Deploying and Using Real-Time Inference

After creating an AI application, you can deploy it as a real-time service. If a real-time service is in the Running status, it has been deployed. This service provides a standard, callable RESTful API. When accessing a real-time service, you can choose the authentication method, access channel, and transmission protocol that best suit your needs. These three elements make up your access requests and can be mixed and matched without any interference. For example, you can use different authentication methods for different access channels and transmission protocols.

Figure 1 Authentication method, access channel, and transmission protocol

ModelArts supports the following authentication methods for accessing real-time services (HTTPS requests are used as examples):

Token-based authentication: The validity period of a token is 24 hours. When using a token for authentication, cache it to prevent frequent calls.
AK/SK-based authentication: AK/SK is used to sign requests and the signature is then added to the request for authentication. AK/SK-based authentication supports API requests with a body not larger than 12 MB. For API requests with a larger body, token-based authentication is recommended.
App authentication: Add a parameter to the request header to complete the authentication. The authentication is simple and permanently valid.

ModelArts allows you to call APIs to access real-time services in the following ways (HTTPS requests are used as examples):

Accessing a Real-Time Service Through a Public Network: By default, ModelArts inference uses the public network to access real-time services. A standard, callable RESTful API is provided after deployment of a real-time service.
Accessing a Real-Time Service Through a VPC High-Speed Channel: When using VPC peering for high-speed access, your service requests are sent directly to instances via VPC peering, bypassing the inference platform. This results in faster service access.

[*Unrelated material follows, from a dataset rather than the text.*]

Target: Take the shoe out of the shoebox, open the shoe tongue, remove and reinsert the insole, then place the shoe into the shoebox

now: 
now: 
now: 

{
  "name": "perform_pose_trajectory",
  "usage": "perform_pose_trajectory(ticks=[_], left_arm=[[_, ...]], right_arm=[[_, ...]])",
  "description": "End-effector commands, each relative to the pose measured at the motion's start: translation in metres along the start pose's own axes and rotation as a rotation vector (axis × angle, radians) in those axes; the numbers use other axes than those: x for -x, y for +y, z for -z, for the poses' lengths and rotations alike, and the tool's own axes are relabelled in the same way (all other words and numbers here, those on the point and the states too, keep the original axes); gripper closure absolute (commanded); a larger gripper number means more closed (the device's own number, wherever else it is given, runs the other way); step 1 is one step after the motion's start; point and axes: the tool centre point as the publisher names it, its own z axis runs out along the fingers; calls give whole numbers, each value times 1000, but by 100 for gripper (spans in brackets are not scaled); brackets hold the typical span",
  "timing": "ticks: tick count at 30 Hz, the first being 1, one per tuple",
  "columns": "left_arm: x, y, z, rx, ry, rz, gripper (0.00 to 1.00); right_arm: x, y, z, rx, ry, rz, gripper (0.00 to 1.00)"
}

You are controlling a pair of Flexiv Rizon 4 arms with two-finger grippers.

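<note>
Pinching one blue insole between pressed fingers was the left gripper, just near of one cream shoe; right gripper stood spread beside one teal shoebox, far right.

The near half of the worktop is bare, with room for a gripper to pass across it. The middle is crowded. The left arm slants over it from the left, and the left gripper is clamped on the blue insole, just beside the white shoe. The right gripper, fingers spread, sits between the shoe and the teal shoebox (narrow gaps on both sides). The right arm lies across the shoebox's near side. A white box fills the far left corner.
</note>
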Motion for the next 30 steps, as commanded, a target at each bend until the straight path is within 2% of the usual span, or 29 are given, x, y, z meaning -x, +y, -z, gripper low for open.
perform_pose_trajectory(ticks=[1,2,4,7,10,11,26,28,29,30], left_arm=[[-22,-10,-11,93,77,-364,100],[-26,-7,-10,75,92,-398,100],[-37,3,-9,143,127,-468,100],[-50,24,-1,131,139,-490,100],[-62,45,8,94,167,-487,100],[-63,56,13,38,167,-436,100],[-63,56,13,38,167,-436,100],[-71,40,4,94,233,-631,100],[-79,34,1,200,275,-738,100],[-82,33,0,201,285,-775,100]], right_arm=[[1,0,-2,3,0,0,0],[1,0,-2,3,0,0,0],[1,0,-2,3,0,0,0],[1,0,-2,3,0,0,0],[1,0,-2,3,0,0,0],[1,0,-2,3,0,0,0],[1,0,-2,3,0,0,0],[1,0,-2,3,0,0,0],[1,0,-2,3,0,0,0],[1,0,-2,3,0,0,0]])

Real-time service APIs are accessed using HTTPS by default. Additionally, the following transmission protocols are also supported:

Accessing a Real-Time Service Using WebSocket: WebSocket simplifies data exchange between the client and server and allows the server to proactively push data to the client. In the WebSocket API, if the initial handshake between the client and the server is successful, a persistent connection will be established between them and data can be transferred bidirectionally.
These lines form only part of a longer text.